▶ **ABOUT THIS EXERCISE**
Omit the images and output every line of the data below exactly.

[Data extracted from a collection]

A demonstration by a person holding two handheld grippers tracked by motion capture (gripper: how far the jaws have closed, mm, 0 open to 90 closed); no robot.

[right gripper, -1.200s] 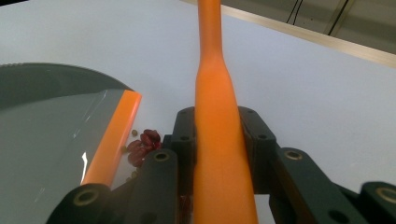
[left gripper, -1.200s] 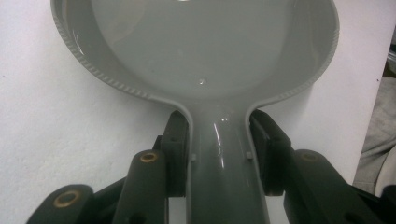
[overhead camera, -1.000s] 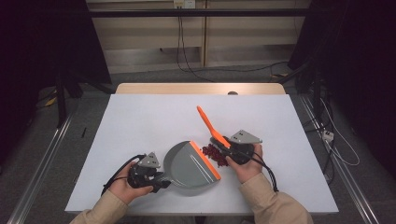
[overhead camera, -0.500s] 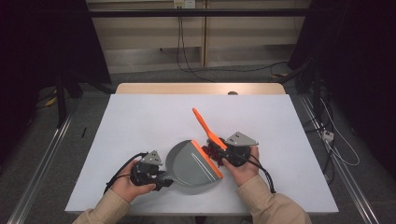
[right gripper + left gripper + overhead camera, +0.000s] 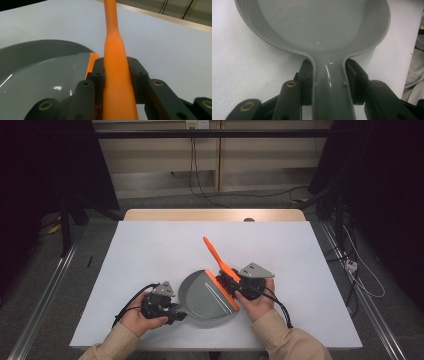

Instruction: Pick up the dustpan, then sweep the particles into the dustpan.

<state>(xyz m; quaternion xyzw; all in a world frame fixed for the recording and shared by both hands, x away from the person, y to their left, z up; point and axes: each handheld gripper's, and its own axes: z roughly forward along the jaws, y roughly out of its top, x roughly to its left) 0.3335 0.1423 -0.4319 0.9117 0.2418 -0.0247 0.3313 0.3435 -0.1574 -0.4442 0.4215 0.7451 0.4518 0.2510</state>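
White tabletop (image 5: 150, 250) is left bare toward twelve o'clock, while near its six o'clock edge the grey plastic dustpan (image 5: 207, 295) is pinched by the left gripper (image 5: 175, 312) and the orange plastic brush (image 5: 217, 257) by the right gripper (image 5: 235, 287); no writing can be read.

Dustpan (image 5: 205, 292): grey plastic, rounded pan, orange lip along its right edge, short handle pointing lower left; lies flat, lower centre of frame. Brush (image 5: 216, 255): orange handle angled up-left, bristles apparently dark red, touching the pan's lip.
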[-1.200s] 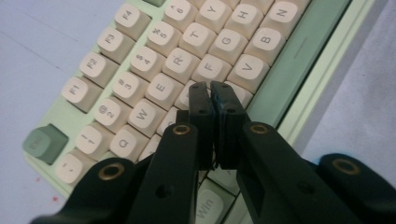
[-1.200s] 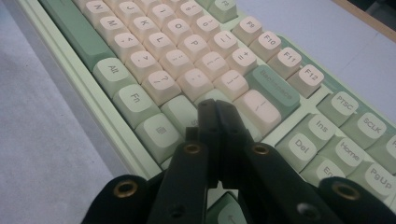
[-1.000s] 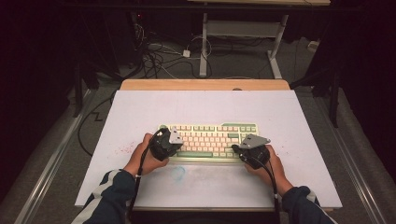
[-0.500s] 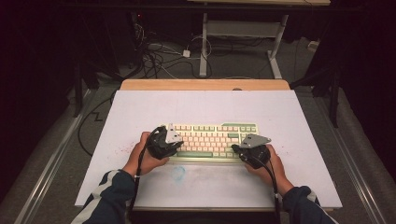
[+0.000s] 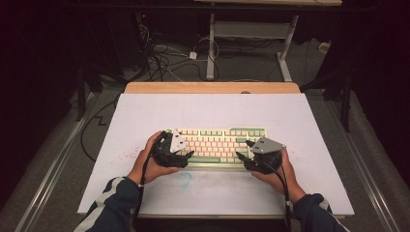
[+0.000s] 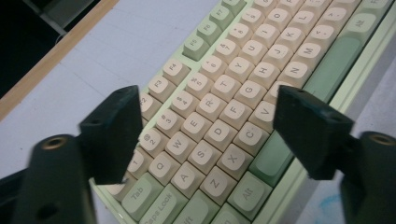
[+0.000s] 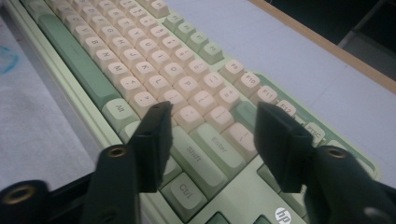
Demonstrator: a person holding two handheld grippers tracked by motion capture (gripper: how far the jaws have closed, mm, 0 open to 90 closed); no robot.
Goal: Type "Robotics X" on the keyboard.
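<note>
I count one keyboard (image 5: 217,146) on the table (image 5: 212,111), lying square across the near middle of the white sheet, cream keys with green ones along its edges. Two hand-held grippers work it, one in each of the person's hands.

The left hand-held gripper (image 5: 186,155) sits at the keyboard's left end. In the left gripper view the left hand-held gripper (image 6: 208,126) has its two black jaws spread wide; they have just been opening, and between them I see only the keys from Tab and Caps Lock across to C and V, with nothing pinched. One jaw hangs over the number row near the left edge, the other over the green space bar (image 6: 322,74).

The right hand-held gripper (image 5: 241,157) sits at the keyboard's right end. In the right gripper view the right hand-held gripper (image 7: 210,112) also stands apart, jaws just opened, framing the Enter and Shift keys; the pads press on nothing. One logo badge (image 7: 282,215) shows on the keyboard's near corner.

One blue smudge (image 5: 183,178) marks the sheet just in front of the keyboard, between the two hands. One grey plate tops each gripper, two in all.
</note>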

▶ **TASK OUTPUT**
A demonstration by a person holding two handheld grippers tracked by motion capture (gripper: how far the jaws have closed, mm, 0 open to 90 closed); no robot.

[right gripper, -1.200s] 
[left gripper, -1.200s] 
[overhead camera, -1.000s] 
[overhead camera, -0.500s] 
[right gripper + left gripper + overhead camera, +0.000s] 

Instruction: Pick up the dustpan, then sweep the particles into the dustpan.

<state>(xyz m; quaternion xyzw; all in a world frame fixed for the recording and shared by both hands, x away from the person, y to their left, z up; point and axes: each handheld gripper's, and its own axes: z roughly forward along the jaws, y roughly out of its top, x roughly to its left) 0.3335 0.1423 -0.4319 0.9117 0.2418 -0.0247 0.3313 0.3435 -0.1574 -0.4442 0.4215 0.7451 0.4518 0.2510</state>
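White tabletop (image 5: 150, 250) is left bare toward twelve o'clock, while near its six o'clock edge the grey plastic dustpan (image 5: 207, 295) is pinched by the left gripper (image 5: 175, 312) and the orange plastic brush (image 5: 217, 257) by the right gripper (image 5: 235, 287); no writing can be read.

Dustpan (image 5: 205, 292): grey plastic, rounded pan, orange lip along its right edge, short handle pointing lower left; lies flat, lower centre of frame. Brush (image 5: 216, 255): orange handle angled up-left, bristles apparently dark red, touching the pan's lip.
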[-1.200s] 
[-1.200s] 
[-1.000s] 
[-0.500s] 
[+0.000s] 
[+0.000s] 
[+0.000s] 
Demonstrator: a person holding two handheld grippers tracked by motion capture (gripper: how far the jaws have closed, mm, 0 open to 90 closed); no robot.
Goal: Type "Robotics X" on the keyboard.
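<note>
I count one keyboard (image 5: 217,146) on the table (image 5: 212,111), lying square across the near middle of the white sheet, cream keys with green ones along its edges. Two hand-held grippers work it, one in each of the person's hands.

The left hand-held gripper (image 5: 186,155) sits at the keyboard's left end. In the left gripper view the left hand-held gripper (image 6: 208,126) has its two black jaws spread wide; they have just been opening, and between them I see only the keys from Tab and Caps Lock across to C and V, with nothing pinched. One jaw hangs over the number row near the left edge, the other over the green space bar (image 6: 322,74).

The right hand-held gripper (image 5: 241,157) sits at the keyboard's right end. In the right gripper view the right hand-held gripper (image 7: 210,112) also stands apart, jaws just opened, framing the Enter and Shift keys; the pads press on nothing. One logo badge (image 7: 282,215) shows on the keyboard's near corner.

One blue smudge (image 5: 183,178) marks the sheet just in front of the keyboard, between the two hands. One grey plate tops each gripper, two in all.
</note>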

This is the complete output for the exercise.